Last Updated on July 21, 2024
2FA (Two-factor authentication) is one of the most secure authentication methods in the world.
How to enable 2FA? (Zampto Accounts)
You can enable 2FA on your Zampto account by going to your account’s security settings.
How does it work? [TOTP]
Two-Factor Authentication (2FA) is a security process that requires two different forms of identification to access an account or system. This method adds an extra layer of protection beyond just a password. One common type of 2FA is Time-Based One-Time Password (TOTP).
Here’s how TOTP works in a simple way:
- Setup: You link an authenticator app (like Google Authenticator) to your account. During this setup, the service provider generates a secret key.
- Secret Key: This secret key is shared between the service provider and your authenticator app. It’s crucial to keep this key safe. (You can scan a QR code that contains the TOTP key inside it from the authenticator app.)
- Time-Based Algorithm: The authenticator app uses the secret key and the current time to generate a unique code. This code changes every 30 seconds.
- Logging In: When you log in, after entering your password, you’re prompted to enter the current code from your authenticator app.
- Verification: The service provider, which has the same secret key and current time, verifies the code. If the code matches the one it generated, access is granted.
The beauty of TOTP is that even if someone steals your password, they can’t access your account without the time-based code, which only you have access to through your authenticator app.
TOTP works offline
The inputs to the TOTP algorithm are device time and a stored secret key. Neither the inputs nor the calculation require internet connectivity to generate or verify a token. Therefore a user can access TOTP via an app like Authy while offline.

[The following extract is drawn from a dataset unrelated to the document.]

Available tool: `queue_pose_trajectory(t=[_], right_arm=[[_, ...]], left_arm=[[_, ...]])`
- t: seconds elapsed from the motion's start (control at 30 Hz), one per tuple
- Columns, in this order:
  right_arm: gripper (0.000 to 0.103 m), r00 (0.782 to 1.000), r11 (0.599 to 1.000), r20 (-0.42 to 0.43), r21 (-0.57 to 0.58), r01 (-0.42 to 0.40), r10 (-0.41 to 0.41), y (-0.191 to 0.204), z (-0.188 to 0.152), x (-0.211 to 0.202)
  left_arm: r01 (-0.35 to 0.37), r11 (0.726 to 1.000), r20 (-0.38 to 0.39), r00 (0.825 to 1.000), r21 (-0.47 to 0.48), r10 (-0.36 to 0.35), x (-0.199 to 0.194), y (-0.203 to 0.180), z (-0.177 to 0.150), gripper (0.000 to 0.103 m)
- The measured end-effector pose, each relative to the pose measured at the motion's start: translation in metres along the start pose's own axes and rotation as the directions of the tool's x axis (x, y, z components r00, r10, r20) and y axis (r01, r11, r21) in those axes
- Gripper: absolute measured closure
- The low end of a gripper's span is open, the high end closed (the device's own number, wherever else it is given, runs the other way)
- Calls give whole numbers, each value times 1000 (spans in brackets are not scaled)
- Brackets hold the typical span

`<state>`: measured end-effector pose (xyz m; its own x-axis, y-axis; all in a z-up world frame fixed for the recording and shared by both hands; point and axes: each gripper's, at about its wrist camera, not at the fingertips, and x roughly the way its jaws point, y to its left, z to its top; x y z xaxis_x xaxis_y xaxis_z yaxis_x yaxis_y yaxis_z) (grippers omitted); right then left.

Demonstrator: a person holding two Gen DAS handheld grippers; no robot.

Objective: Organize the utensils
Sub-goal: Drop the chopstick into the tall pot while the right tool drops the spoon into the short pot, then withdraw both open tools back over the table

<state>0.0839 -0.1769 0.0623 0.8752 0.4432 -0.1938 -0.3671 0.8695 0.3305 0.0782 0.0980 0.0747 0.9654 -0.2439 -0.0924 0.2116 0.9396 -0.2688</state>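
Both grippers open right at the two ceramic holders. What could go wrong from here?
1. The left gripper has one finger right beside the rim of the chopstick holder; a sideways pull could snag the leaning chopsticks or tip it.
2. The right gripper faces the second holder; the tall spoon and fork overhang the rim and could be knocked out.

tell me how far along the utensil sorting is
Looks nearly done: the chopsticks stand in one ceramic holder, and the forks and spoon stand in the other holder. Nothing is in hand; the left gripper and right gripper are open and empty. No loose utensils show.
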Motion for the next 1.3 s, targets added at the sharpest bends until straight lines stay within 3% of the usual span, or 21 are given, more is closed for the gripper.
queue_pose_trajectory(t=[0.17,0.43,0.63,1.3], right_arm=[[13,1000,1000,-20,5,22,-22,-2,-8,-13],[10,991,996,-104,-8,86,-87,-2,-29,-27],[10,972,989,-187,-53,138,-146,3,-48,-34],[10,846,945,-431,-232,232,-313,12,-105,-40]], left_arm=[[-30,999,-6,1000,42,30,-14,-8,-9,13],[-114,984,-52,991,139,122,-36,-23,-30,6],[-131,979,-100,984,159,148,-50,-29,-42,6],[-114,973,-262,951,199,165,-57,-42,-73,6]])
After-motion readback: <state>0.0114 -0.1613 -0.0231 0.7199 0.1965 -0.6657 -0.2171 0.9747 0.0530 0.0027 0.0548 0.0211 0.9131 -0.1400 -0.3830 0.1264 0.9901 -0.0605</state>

TOTP’s offline support is ideal for users who might need to access their authentication while traveling abroad, on a plane, in a remote area, or otherwise without network connectivity.
How does it work? [EOTP]
EOTP (Email One-Time Password) is a secure method for two-factor authentication (2FA) that enhances the security of your account.
In the explanation we will write OTP in some parts as EOTP and simply with the addition of an “E” which stands for “Email” therefore the One-Time password for example unlike the TOTP which is generated based on the Secret Key, the EOTP system randomly generates a One-Time password which is subsequently sent via Email and therefore does not work offline.
Here’s how it works:
- Log in Attempt:
- When you try to log in, you will enter your usual username and password.
- Email Verification:
- After entering your username and password correctly, an email with a One-Time Password (OTP) will be sent to your registered email address (After you click the send button on the 2FA-EOTP page).
- Enter (EOTP) OTP:
- Open your email, find the message with the (EOTP) OTP, and enter it into the provided field on the login screen.
- OTP Validation:
- The system will verify the OTP. If the OTP is correct, you will be logged in successfully.
- The OTP is valid only for 12 to 24 hours for security reasons. If you don’t use it within this timeframe, it will expire, and you’ll need to request a new one.
This extra step helps ensure that even if someone knows your password, they won’t be able to access your account without also having access to your email.
Advantages of EOTP:
- Enhanced Security: Adds an extra layer of protection to your account.
- Easy to Use: Simple process involving just checking your email and entering the OTP.
- Time-Limited: OTPs expire within 12 to 24 hours, reducing the risk of unauthorized access.
By using EOTP, you help keep your account secure from unauthorized access and ensure that only you can log in.
What is better between TOTP and EOTP 2FA?
TOTP:
- Mechanism: Generates codes based on a combination of a shared secret key and the current time.
- Code Lifespan: Codes are valid for a short period, typically 30 seconds.
- Use Case: Ideal for scenarios where time synchronization is reliable.
- Security: Provides strong security as codes expire quickly, reducing the window for potential misuse.
EOTP:
- Mechanism: Generates codes based on events, such as user actions (e.g., clicking a button), and based on the action a random EOTP is generated.
- Code Lifespan: Codes remain valid until used or if it is not used within 12-24 hours it automatically becomes invalid.
- Use Case: Useful when time synchronization is difficult or unreliable, or for specific actions that don’t happen frequently.
- Security: Can be less secure if not used promptly, as codes don’t expire based on time.
Which is Better?
- For most situations, TOTP is generally better due to its time-based expiration, which offers stronger security by limiting the time window for potential attacks.
- EOTP can be more suitable for specific applications where events rather than time dictate the need for a one-time password.